As developers we perform code reviews to reach different goals:

  • Improve code quality
  • Share knowledge
  • Enable consistency in a code base
  • Enhance legibility
  • Prevent accidental errors

At BAM we believe these matters are a critical priority and we decided to improve the way we review code in order to maximize the benefits.

Why use Commentor

Commentor was designed to help teams get the most out of their code reviews. You should use Commentor if you want to:

  • Define standard ways of coding all your team agrees upon
  • Decrease the time spent reviewing code
  • Find ways of improvement for your most experienced developpers so that they can raise the general code quality of the team.

The method behind Commentor

The general idea behind Commentor is using the code reviews comments to help the most skilled developers of your team to mentor the beginners. Code review is a great part of your process to do this.

To make the most out of the comments your team members make while reviewing code, the first step is to gather them in one spot. By installing the Commentor Github App on your repo, you allow us to trigger a webhook call to our server containing every comments made on it.

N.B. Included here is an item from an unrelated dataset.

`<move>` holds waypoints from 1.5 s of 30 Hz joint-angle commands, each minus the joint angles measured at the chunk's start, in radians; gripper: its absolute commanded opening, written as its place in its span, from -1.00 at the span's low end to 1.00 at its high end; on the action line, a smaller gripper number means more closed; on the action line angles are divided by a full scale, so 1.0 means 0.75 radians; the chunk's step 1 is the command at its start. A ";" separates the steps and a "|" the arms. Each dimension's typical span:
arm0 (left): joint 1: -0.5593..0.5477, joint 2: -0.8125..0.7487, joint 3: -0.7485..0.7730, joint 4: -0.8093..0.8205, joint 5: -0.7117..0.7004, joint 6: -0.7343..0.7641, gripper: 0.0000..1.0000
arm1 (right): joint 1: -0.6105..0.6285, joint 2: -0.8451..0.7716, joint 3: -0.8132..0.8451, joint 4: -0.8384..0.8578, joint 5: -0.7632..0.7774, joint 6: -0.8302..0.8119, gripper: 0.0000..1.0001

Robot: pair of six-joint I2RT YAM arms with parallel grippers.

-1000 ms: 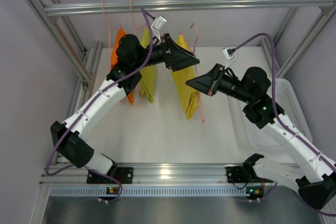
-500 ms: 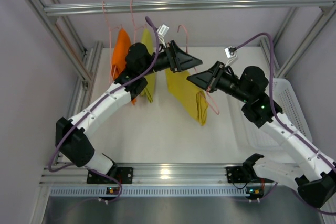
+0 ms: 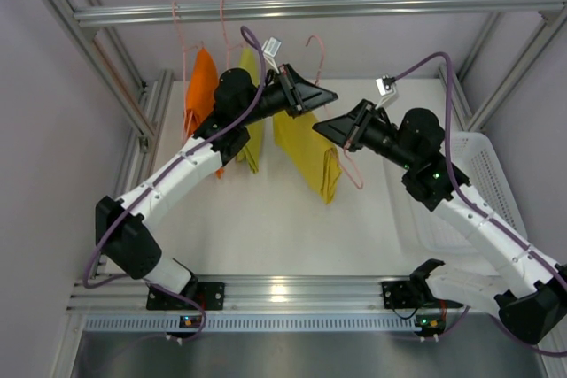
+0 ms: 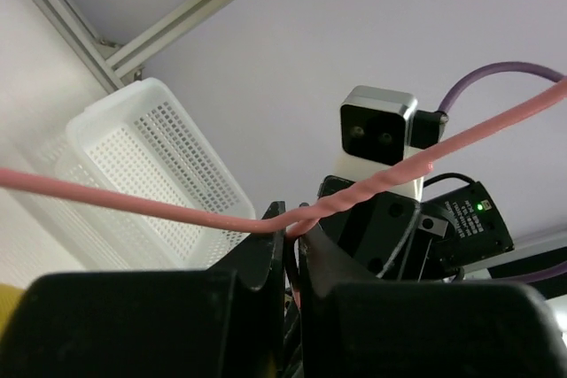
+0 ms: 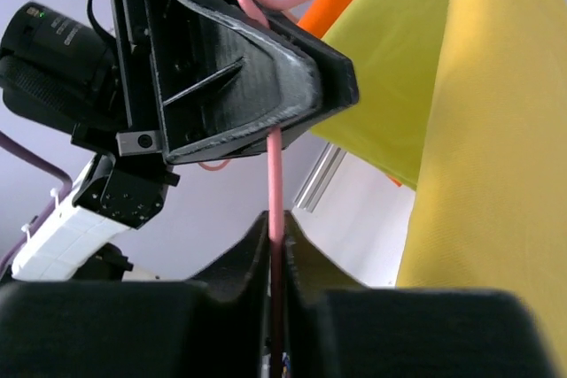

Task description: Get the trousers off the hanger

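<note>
Found left gripper (image 4: 292, 235) pinched shut on hanger (image 4: 133, 204) neck, right gripper (image 5: 275, 223) clamped on its side wire. Noted yellow trousers (image 3: 306, 150) draped just below both, long axis hanging downward; right nearer.

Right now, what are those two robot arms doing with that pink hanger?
The left gripper is pinched shut on the twisted neck of the pink hanger that carries the yellow trousers. The right gripper is shut on the same wire a little further along. Those trousers have not come off yet. The orange trousers and yellow-green trousers hang nearby, untouched.
</note>
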 commanded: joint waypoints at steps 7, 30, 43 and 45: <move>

Once all these comments are gathered you will be able to realize a few things:

  • Code review comments are wonderful witnesses of disagreements among developers team
  • The reasons of these desagreements are often unshared knowledge or ignorance about best practices
  • While analyzing these comments, you might see patterns appearing

Our advice is to tag all of your comments (we provided you with a list of default tags but you can add the ones you want :))

Then, you can analyze the topics that come back the most. These are topics where your team needs clarification and standardization.

Sometimes your most experienced developers will have the best practices in mind and standardization will consist in them training the rest of the team.

However we also found a lot of situations where the author and the reviewer would agree something is wrong with the code but none of them would have the correct way to implement it without digging.

In both cases, the goal is to define the best way to implement something, propose it to the team and take their returns until everyone agrees.

Once this standard has been agreed upon by the whole team, code reviewers have to make a specific reference to this standard everytime they review a misaligned code.

Your team can then measure their well execution of a standard by seeing the number of code reviews tagged as related going down.